We have a virtualization index with no restrictions currently as far as hot/warm/cold. After about 4 months we're sitting at 16GB indexed per day (average) with 1.8 TB (compressed) on disk and searchable. I'm proposing that we set a hard cap on this, as I don't believe keeping all of the data around is useful.
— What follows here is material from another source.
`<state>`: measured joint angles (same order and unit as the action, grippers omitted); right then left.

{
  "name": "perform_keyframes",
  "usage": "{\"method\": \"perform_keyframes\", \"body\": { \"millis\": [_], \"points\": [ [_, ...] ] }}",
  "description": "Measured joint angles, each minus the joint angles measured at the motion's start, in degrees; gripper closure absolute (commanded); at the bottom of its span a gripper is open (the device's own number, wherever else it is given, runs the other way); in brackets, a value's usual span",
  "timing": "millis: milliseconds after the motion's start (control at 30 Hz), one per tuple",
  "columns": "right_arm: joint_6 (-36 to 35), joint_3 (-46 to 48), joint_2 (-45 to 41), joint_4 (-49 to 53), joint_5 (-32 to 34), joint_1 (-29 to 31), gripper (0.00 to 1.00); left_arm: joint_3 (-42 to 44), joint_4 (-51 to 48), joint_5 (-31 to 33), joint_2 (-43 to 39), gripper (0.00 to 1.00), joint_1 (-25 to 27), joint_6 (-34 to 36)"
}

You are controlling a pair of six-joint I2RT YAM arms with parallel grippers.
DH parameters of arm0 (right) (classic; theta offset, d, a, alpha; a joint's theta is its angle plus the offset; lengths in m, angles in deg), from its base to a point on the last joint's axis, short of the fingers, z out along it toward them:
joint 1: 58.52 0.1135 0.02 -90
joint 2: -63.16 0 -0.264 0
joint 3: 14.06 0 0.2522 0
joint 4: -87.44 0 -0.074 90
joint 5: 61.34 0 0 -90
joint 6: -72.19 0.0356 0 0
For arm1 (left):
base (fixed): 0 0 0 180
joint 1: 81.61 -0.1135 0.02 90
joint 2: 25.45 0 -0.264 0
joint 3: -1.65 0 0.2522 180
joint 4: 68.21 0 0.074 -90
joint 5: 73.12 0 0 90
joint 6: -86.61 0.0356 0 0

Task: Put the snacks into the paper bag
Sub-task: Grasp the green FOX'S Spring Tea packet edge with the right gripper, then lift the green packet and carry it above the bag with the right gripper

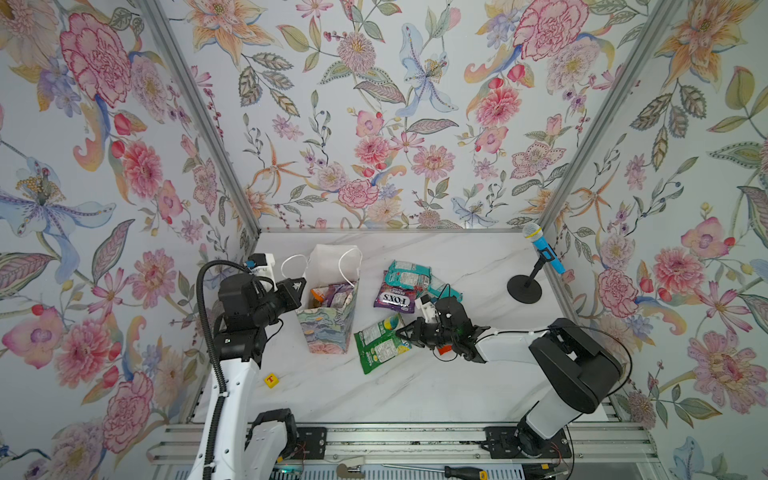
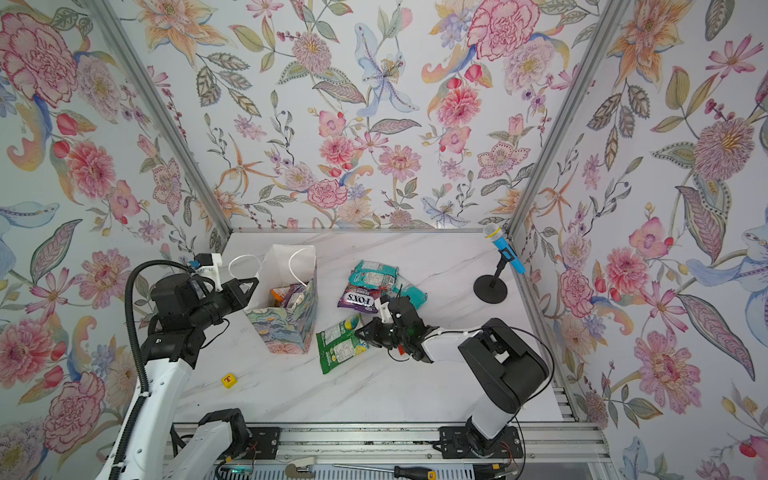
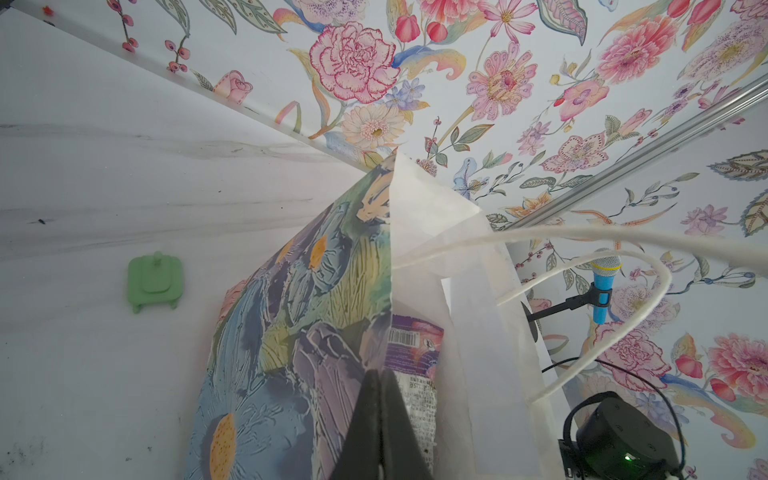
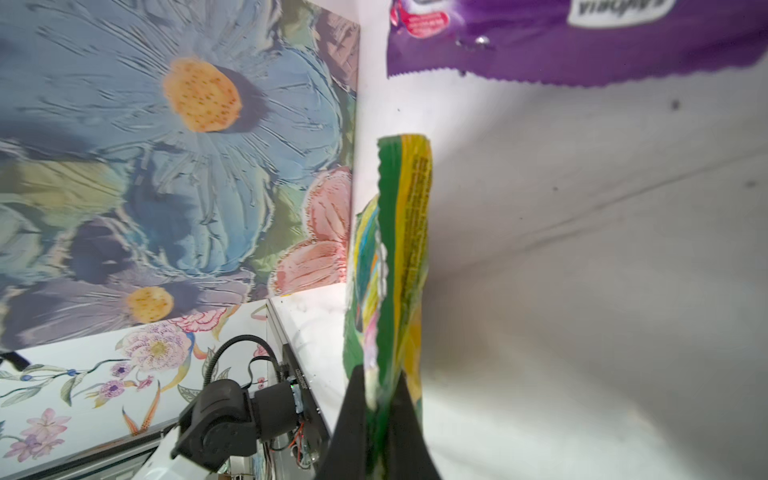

I'm looking to leverage summary indexes so that I can somehow summarize the data and then dump it. For example, grab the average CPU/memory usage and dump it to a summary index, but not to keep the source data around for long. I do see how I can create a saved search that outputs to a summary index in short timespans (i.e. last hour) however, how would I do this retroactively on 1.8 TB worth of data in chunks so that trends can be seen? If I need to clarify the question let me know.

Thanks

0 Karma

yannK
Splunk Employee
Splunk Employee

1- create your summary searches (searching index A, doing sitimechart or sistats commands to optimize the results, then saving the results in an index B)
see http://docs.splunk.com/Documentation/Splunk/latest/Knowledge/Usesummaryindexing
2 - test it on new data, verify that you can retrieve the events, and be happy, schedule it.
3- run the backfill script for the timerange prior to the scheduled summary search, and wait for the jobs to complete
see the backfill script http://docs.splunk.com/Documentation/Splunk/latest/Knowledge/Managesummaryindexgapsandoverlaps
it can take some time, so if you have many cores, you can ask the script to spawn 8 parallel jobs to complete faster.
4- profit, and change your retention on index A, as you should not need the original raw data.

0 Karma
Get Updates on the Splunk Community!

Upcoming Webinar: Unmasking Insider Threats with Slunk Enterprise Security’s UEBA

Join us on Wed, Dec 10. at 10AM PST / 1PM EST for a live webinar and demo with Splunk experts! Discover how ...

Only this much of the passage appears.